Problem to work on:
Some lines hold the string "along". Copy all of them from the material that follows.
---------- Data provided
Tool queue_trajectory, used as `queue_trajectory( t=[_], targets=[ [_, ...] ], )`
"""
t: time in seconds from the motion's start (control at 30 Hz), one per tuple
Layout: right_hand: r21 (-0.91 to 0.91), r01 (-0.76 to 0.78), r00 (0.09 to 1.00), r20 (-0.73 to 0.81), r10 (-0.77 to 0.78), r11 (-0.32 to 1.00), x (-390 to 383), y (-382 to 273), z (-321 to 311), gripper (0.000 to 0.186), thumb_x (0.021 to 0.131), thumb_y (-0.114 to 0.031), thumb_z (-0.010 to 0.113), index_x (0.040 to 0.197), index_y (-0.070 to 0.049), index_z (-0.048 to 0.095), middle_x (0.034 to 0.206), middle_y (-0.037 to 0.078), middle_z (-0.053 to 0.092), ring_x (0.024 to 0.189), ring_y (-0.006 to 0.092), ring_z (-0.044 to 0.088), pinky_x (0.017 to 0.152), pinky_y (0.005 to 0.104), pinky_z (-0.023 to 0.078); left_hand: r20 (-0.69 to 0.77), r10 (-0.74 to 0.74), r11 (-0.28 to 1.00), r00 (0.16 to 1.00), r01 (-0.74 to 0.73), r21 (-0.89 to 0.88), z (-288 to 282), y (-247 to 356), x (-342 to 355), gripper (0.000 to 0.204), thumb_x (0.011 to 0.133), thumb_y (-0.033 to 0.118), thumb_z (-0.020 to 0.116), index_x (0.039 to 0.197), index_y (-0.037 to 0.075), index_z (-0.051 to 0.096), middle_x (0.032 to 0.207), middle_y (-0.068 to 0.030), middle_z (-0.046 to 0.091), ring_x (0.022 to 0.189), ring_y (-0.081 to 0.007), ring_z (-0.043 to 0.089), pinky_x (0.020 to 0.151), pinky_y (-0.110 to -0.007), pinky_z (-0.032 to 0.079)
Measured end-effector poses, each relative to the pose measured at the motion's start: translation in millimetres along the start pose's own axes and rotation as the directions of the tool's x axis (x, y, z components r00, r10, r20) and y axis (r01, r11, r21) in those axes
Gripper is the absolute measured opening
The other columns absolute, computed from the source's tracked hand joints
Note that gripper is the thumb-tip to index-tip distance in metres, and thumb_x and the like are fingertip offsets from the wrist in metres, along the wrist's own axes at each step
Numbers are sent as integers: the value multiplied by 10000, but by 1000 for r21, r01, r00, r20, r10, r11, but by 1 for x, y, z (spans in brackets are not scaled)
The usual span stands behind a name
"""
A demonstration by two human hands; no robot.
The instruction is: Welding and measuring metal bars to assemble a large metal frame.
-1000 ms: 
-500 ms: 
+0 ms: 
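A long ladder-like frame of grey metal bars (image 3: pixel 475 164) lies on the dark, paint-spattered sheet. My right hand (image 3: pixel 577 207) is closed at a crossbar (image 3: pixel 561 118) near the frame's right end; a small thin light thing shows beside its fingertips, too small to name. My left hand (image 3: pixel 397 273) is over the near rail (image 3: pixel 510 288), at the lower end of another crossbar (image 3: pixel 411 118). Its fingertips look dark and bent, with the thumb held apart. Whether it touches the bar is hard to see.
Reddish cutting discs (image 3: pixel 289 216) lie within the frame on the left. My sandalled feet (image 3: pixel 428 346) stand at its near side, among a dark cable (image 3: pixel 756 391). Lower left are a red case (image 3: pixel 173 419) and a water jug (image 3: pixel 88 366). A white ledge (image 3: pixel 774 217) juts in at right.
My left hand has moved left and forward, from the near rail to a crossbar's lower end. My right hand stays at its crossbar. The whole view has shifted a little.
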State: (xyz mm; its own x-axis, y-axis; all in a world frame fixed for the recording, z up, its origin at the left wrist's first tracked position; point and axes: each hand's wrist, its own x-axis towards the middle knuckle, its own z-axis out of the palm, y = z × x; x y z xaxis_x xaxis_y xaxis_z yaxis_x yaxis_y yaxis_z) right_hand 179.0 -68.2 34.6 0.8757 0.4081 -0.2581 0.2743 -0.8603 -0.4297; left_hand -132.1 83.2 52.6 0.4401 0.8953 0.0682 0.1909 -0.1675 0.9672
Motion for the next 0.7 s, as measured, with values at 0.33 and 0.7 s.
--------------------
Expected output:
Measured end-effector poses, each relative to the pose measured at the motion's start: translation in millimetres along the start pose's own axes and rotation as the directions of the tool's x axis (x, y, z components r00, r10, r20) and y axis (r01, r11, r21) in those axes
Note that gripper is the thumb-tip to index-tip distance in metres, and thumb_x and the like are fingertip offsets from the wrist in metres, along the wrist's own axes at each step

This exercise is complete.